OTTAWA | Le gouvernement fédéral est en conflit ouvert avec ses employés depuis qu’il exige qu’ils reviennent au bureau trois jours par semaine. Le problème est qu’elle n’a aucune idée de l’impact du télétravail sur la productivité et les services puisqu’elle ne collecte aucune donnée à ce sujet.
« Pendant la pandémie, il y a eu beaucoup d’embauches. Comment savons-nous que nous devions faire autant si nous n’évaluons pas ce que font ces gens ? Évidemment, le critère de sélection n’est pas de maximiser les services aux citoyens», dénonce Étienne Charbonneau, professeur à l’École nationale d’administration publique (ENAP).
Etienne Charbonneau
Photo fournie par l’ENAP
Pour les quatre syndicats de la fonction publique, le télétravail « est un modèle éprouvé qui améliore la productivité et le bien-être des travailleurs ».

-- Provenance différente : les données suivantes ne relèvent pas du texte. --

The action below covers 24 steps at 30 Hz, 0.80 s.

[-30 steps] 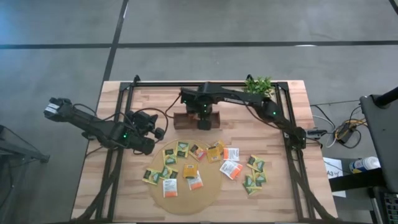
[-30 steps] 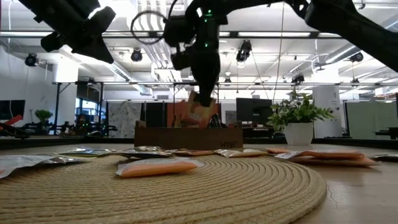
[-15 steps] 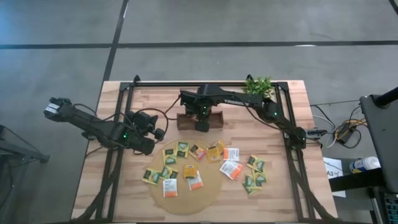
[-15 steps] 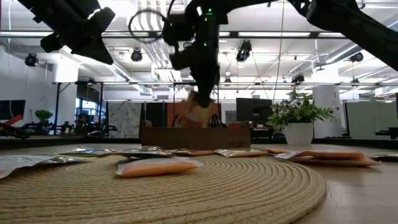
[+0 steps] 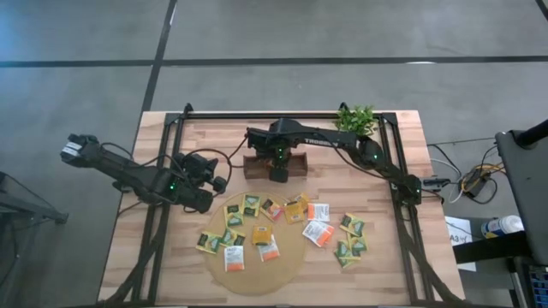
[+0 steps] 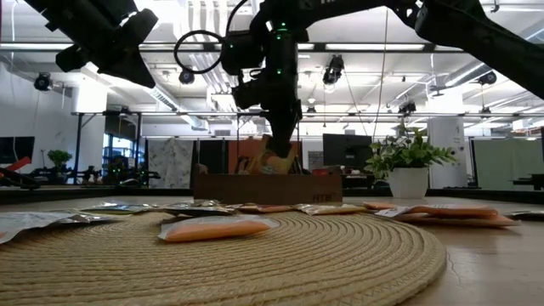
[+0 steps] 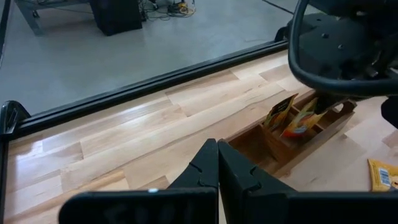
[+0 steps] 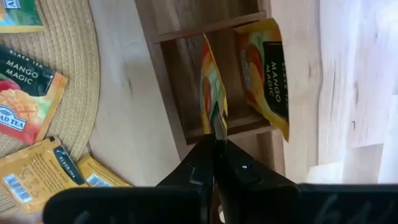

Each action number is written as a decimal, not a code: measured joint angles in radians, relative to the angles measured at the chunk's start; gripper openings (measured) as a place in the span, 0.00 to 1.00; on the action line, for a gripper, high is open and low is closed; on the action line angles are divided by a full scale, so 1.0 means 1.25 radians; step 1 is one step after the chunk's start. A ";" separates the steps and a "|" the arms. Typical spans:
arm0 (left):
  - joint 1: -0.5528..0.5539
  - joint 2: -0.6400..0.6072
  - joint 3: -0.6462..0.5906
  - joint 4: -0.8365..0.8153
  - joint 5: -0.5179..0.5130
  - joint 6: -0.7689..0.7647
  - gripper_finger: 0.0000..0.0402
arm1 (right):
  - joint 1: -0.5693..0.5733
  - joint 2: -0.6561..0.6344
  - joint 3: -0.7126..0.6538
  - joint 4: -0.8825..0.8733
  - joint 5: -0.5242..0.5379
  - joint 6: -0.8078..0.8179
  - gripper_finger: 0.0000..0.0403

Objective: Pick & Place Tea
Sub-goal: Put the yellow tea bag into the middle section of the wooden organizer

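1. The left pincer (image 5: 202, 198) waits above the left part of the worktop (image 5: 163, 265), beside the mat (image 5: 257, 275). Its fingers are pressed together and hold nothing.
2. On the mat and to its right about twenty sachets (image 5: 234, 257) lie flat and loose. They are not sorted yet, so I judge that most of the task is left.
3. The right pincer (image 5: 279, 174) hangs over the tray (image 5: 249, 167) at the back of the worktop. It is clamped on the edge of one orange sachet (image 8: 211, 93), which stands upright and partly inside a compartment.
4. A second mango sachet (image 8: 266, 74) already stands in the tray, just beside the held one.
5. The plant (image 5: 356, 119) stands at the back right, well apart from the work.
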 joint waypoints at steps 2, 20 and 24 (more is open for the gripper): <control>0.000 0.000 0.000 0.000 0.000 0.000 0.00 | 0.000 0.000 -0.005 0.004 0.000 0.000 0.02; 0.000 0.000 0.000 0.000 0.000 0.000 0.00 | 0.001 0.000 -0.031 0.097 0.019 0.007 0.04; 0.000 0.000 0.000 0.000 0.000 0.000 0.00 | 0.001 0.000 -0.031 0.111 0.029 0.012 0.10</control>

À l’inverse, le Secrétariat du Conseil du Trésor indique au Journal que l’augmentation de la présence au bureau vise à « accroître la performance organisationnelle », dans le but « d’assurer l’efficacité de la fonction publique dans l’exécution de son mandat et la prestation des services ».
Naviguer à l’aveugle
Qui dit la vérité ? Il n’y a pas de données concluantes pour le déterminer, répond M. Charbonneau.

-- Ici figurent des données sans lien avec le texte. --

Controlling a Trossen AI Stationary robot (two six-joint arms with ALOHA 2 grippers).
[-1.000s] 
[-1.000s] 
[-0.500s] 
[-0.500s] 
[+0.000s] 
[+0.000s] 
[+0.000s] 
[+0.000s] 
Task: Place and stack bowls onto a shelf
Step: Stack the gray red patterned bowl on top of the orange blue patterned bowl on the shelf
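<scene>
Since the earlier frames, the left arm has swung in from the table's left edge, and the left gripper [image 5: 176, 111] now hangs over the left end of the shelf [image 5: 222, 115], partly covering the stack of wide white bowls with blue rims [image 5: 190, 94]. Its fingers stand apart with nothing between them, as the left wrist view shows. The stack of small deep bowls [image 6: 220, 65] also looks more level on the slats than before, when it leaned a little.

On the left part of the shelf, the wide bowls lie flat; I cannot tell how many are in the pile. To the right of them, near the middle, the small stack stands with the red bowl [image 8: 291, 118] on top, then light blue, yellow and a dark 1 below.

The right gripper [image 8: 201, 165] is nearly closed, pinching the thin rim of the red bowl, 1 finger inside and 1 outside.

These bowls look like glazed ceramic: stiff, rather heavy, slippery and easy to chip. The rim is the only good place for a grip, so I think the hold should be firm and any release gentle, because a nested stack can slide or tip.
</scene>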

Son équipe a envoyé 168 demandes d’accès à l’information afin d’obtenir des données permettant d’évaluer l’effet du télétravail sur la productivité des fonctionnaires fédéraux. Après des mois d’efforts et des centaines de pages de réponses, elle n’en a obtenu aucune.
Le directeur parlementaire du budget, Yves Giroux, qui a également interpellé le gouvernement, confirme qu’« il n’existe aucune mesure de la performance des fonctionnaires ni aucune organisation qui mesure cette productivité de manière standardisée et crédible ».
Or, sans outil pour mesurer l’efficacité, il est impossible d’identifier les problèmes et de les résoudre, déplore M. Giroux.
La situation est telle que certains ministères ne savent même pas combien de leurs employés font du télétravail et quand ils le font ni de combien d’espace de bureau ils ont besoin pour accueillir ceux qui viennent, indique M. Charbonneau.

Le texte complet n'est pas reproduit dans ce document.